Le directeur artistique du Bolchoï, Sergueï Filine, a été grièvement brûlé au visage et aux yeux dans une agression à l'acide jeudi soir à Moscou, qui met en lumière les luttes internes féroces au sein du plus célèbre théâtre de Russie.

L'artiste a été attaqué jeudi soir tard par un inconnu qui lui a jeté de l'acide au visage, en bas de son immeuble dans le centre de Moscou.

«J'ai cru qu'on allait me tirer dessus. Je me suis retourné pour m'enfuir, mais il m'a rattrapé et il m'a aspergé le visage», a raconté l'ancien danseur, la tête entièrement bandée, à une équipe de la chaîne Ren-TV dans sa chambre d'hôpital.

Il souffre de brûlures au troisième degré et ses yeux sont atteints, faisant craindre qu'il ne perde la vue. Il subissait vendredi après-midi une intervention chirurgicale aux yeux.

«Ensuite il partira dans un hôpital militaire en Belgique pour grands brûlés», a indiqué le directeur du Bolchoï, Anatoli Iksanov, lors d'une conférence de presse.

«Il ne fait aucun doute que cette attaque est liée à son activité professionnelle», a-t-il encore dit.

Une enquête pour blessures volontaires a été ouverte par la police moscovite, qui a, elle aussi, indiqué privilégier la piste professionnelle.

Katerina Novikova, porte-parole du Bolchoï, a déclaré que Sergueï Filine avait été la cible de menaces depuis sa nomination en mars 2011 au poste de directeur artistique.

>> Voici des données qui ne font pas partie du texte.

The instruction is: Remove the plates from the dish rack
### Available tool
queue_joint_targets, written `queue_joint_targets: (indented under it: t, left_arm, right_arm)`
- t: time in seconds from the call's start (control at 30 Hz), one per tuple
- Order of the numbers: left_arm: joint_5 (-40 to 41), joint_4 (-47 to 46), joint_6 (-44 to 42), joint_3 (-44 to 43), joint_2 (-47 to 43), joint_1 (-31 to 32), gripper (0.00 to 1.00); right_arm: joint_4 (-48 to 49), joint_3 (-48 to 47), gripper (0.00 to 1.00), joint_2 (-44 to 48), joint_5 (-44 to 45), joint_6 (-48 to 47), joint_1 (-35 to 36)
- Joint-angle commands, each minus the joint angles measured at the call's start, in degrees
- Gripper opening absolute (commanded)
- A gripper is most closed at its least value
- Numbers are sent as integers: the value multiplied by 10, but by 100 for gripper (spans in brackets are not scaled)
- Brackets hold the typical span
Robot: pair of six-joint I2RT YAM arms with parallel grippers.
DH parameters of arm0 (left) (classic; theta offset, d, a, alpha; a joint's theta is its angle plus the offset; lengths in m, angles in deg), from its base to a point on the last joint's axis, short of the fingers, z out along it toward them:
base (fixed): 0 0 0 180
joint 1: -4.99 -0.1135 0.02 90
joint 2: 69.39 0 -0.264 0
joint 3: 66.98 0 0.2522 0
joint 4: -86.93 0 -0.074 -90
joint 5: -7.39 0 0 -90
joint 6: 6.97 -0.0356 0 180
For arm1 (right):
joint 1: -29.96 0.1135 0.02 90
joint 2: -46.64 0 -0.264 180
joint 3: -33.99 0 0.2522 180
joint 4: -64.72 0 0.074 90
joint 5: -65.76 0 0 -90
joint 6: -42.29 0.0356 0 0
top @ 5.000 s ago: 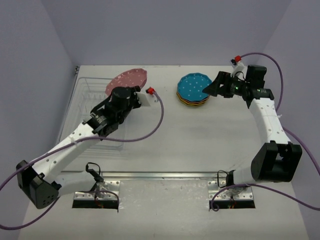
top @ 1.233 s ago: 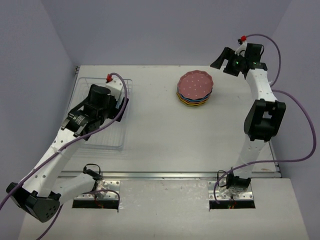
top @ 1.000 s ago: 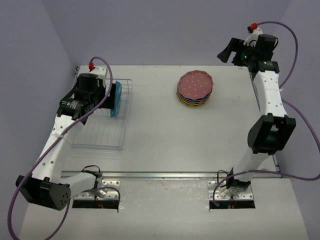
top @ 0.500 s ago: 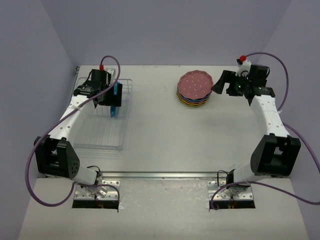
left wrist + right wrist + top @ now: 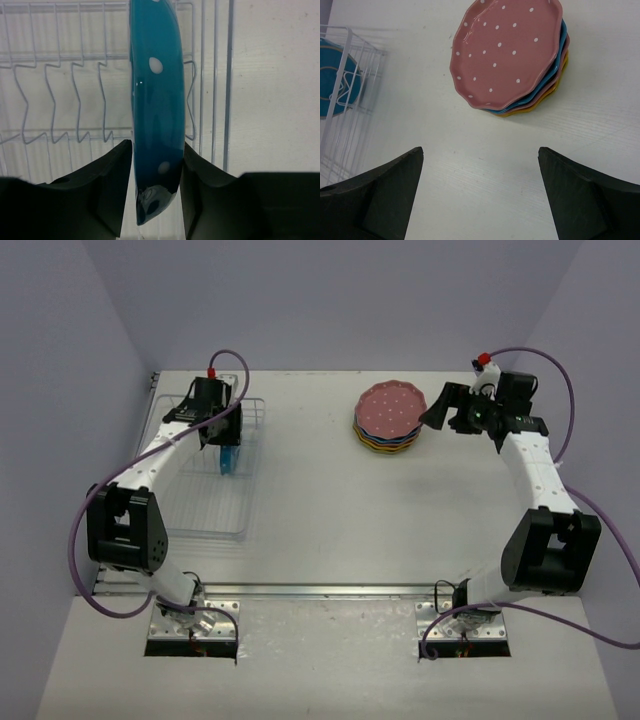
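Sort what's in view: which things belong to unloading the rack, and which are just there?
Job: blue plate, held upright by left fingers; dish rack; stacked plates, pink on top.
Not the job: purple cables; table.

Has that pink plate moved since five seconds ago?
Yes. The pink plate went right, away from the dish rack, and now tops the stack of plates.
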Motion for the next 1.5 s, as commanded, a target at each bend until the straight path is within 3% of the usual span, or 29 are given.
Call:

«Sergueï était menacé en permanence depuis qu'il a pris ce poste, et ses prédécesseurs l'étaient aussi», a-elle déclaré à la télévision.

«Nous n'avions jamais pensé que la guerre pour les rôles pourrait en arriver à ce niveau criminel. Il nous a toujours semblé, et nous avons toujours voulu croire, que les gens du monde du théâtre avaient un minimum de morale. C'est pour ça que cette histoire est terrible», a-t-elle dit.

Des inconnus ont crevé les pneus de sa voiture récemment, tandis que sa messagerie et son compte Facebook ont été piratés.

Le monde du ballet s'est dit «sous le choc» mais peu surpris par l'attaque de M. Filine.

«Nous sommes choqués et ébranlés. C'est un crime sauvage», a déclaré la danseuse étoile du Bolchoï, Svetlana Zakharova, lors de la conférence de presse.

Boris Akimov, ancien directeur artistique du théâtre, a pour sa part souligné que ce poste était «difficile».

«Le directeur artistique prend des décisions très importantes, sur la rémunération des artistes, sur qui jouera quel rôle», a expliqué à l'antenne de la radio Echo de Moscou une ancienne danseuse du Bolchoï, Anastasia Volotchkova, soulignant la «cruauté du monde du ballet».

«Il y a une lutte terrible pour les rôles, pour une promotion», a-t-elle expliqué.

Le chorégraphe Alexeï Ratmanski, ancien directeur artistique du Bolchoï, a jugé que l'attaque contre M. Filine «n'était pas un hasard», compte tenu des pratiques au théâtre.

Il a notamment fustigé la «pratique révoltante des applaudissements payés (...) les trafiquants et revendeurs de billets, les fans à moitié fous, prêts à sauter à la gorge des concurrents de leurs idoles».

La cause de tout cela est la disparition progressive de l'éthique du théâtre, a-t-il ajouté.

L'historien du ballet Vadim Gaïevski, interrogé par l'AFP, a cependant rappelé que les intimidations n'étaient pas une nouveauté au Bolchoï.

Il a raconté qu'à l'époque soviétique, les danseuses retrouvaient parfois dans leurs pointes des éclats de verre, et que la célèbre ballerine Galina Oulanova avait reçu une lettre dans laquelle on la menaçait de lui briser les jambes.

M. Filine, 42 ans, a dansé au Bolchoï à partir de 1988 avant de devenir en 2008 le directeur artistique d'un autre théâtre musical moscovite, portant le nom de Stanislavski et Nemirovitch-Dantchenko, dont il a fait l'une des scènes les plus prestigieuses de Russie.

En mars 2011, ce père de trois enfants a remplacé au Bolchoï le précédent directeur artistique Iouri Bourlaka.

Un autre candidat à ce poste, Guennadi Ianine, directeur du ballet, avait renoncé et démissionné du Bolchoï après la diffusion sur l'internet de photos pornographiques.